• TASK TO COMPLETE:
Return all the records, each one exactly as given.

• INPUT DATA:
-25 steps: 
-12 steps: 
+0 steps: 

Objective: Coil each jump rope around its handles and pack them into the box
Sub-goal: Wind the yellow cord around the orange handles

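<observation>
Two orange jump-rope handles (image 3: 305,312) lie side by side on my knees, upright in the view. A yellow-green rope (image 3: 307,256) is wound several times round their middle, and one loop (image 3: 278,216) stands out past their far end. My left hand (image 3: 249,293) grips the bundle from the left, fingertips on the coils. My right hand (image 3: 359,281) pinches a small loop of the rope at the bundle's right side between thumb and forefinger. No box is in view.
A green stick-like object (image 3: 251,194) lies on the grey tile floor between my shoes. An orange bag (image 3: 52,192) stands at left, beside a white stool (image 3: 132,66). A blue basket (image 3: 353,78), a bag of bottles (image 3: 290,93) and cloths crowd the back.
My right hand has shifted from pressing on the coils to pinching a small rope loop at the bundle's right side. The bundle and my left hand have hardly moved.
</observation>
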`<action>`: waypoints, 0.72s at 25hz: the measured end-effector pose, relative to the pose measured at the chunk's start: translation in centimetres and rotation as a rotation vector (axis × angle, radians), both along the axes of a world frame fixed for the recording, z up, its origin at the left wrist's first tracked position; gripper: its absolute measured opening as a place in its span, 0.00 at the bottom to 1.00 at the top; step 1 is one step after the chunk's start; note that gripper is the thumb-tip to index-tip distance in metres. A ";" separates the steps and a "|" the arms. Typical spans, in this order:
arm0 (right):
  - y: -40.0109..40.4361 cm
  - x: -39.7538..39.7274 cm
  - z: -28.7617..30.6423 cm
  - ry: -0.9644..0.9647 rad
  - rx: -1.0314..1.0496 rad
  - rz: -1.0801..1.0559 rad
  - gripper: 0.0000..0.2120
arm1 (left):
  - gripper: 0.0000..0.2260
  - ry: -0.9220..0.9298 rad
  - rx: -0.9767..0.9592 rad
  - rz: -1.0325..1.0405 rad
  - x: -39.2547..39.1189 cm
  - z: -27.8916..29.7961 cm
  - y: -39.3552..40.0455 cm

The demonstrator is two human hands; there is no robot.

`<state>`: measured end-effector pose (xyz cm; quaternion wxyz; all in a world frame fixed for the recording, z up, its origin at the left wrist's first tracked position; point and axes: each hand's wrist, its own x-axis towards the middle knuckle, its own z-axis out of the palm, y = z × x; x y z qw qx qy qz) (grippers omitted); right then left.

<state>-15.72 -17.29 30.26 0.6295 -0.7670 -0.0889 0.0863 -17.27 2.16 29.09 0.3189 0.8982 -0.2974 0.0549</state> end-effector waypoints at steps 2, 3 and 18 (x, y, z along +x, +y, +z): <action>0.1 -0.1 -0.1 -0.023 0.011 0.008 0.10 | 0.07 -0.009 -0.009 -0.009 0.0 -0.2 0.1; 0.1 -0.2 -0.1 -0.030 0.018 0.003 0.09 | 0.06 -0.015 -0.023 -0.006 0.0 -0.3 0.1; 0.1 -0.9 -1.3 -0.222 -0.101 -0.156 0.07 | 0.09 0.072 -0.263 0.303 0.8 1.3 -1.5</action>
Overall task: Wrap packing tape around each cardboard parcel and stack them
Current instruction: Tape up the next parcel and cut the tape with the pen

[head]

• ANSWER SECTION:
-25 steps: 
-12 steps: 
+0 steps: 

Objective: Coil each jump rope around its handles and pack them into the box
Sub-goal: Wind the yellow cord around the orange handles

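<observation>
Two orange jump-rope handles (image 3: 305,312) lie side by side on my knees, upright in the view. A yellow-green rope (image 3: 307,256) is wound several times round their middle, and one loop (image 3: 278,216) stands out past their far end. My left hand (image 3: 249,293) grips the bundle from the left, fingertips on the coils. My right hand (image 3: 359,281) pinches a small loop of the rope at the bundle's right side between thumb and forefinger. No box is in view.
A green stick-like object (image 3: 251,194) lies on the grey tile floor between my shoes. An orange bag (image 3: 52,192) stands at left, beside a white stool (image 3: 132,66). A blue basket (image 3: 353,78), a bag of bottles (image 3: 290,93) and cloths crowd the back.
My right hand has shifted from pressing on the coils to pinching a small rope loop at the bundle's right side. The bundle and my left hand have hardly moved.
</observation>
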`<action>`: waypoints, 0.72s at 25hz: the measured end-effector pose, relative to the pose measured at the chunk's start: translation in centimetres and rotation as a rotation vector (axis × angle, radians), both along the axes of a world frame fixed for the recording, z up, its origin at the left wrist's first tracked position; gripper: its absolute measured opening as a place in its span, 0.00 at the bottom to 1.00 at the top; step 1 is one step after the chunk's start; note that gripper is the thumb-tip to index-tip distance in metres. A ";" separates the steps and a "|" the arms. Typical spans, in this order:
arm0 (right):
  - y: -40.0109..40.4361 cm
  - x: -39.7538..39.7274 cm
  - z: -28.7617..30.6423 cm
  - ry: -0.9644..0.9647 rad
  - rx: -1.0314..1.0496 rad
  - rz: -1.0801..1.0559 rad
  - gripper: 0.0000..0.2120
arm1 (left):
  - gripper: 0.0000..0.2260
  - ry: -0.9220..0.9298 rad
  - rx: -0.9767..0.9592 rad
  - rz: -1.0325..1.0405 rad
  - x: -39.2547..39.1189 cm
  - z: -27.8916..29.7961 cm
  - y: -39.3552..40.0455 cm

The demonstrator is two human hands; there is no robot.

`<state>`: measured end-effector pose (xyz cm; quaternion wxyz; all in a world frame fixed for the recording, z up, its origin at the left wrist's first tracked position; point and axes: each hand's wrist, its own x-axis towards the middle knuckle, its own z-axis out of the palm, y = z × x; x y z qw qx qy qz) (grippers omitted); right then left.

<state>-15.72 -17.29 30.26 0.6295 -0.7670 -0.0889 0.0863 -17.27 2.16 29.09 0.3189 0.8982 -0.2974 0.0549</state> end-effector waypoints at steps 2, 3 and 18 (x, y, z along +x, +y, +z): <action>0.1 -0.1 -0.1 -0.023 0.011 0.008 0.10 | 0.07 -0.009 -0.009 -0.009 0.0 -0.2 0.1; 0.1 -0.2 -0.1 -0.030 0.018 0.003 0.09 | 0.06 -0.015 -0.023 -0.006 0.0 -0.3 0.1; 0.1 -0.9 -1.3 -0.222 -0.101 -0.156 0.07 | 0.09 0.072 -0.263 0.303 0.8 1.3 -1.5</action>
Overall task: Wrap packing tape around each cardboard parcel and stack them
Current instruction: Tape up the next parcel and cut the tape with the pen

[head]

No additional output is needed.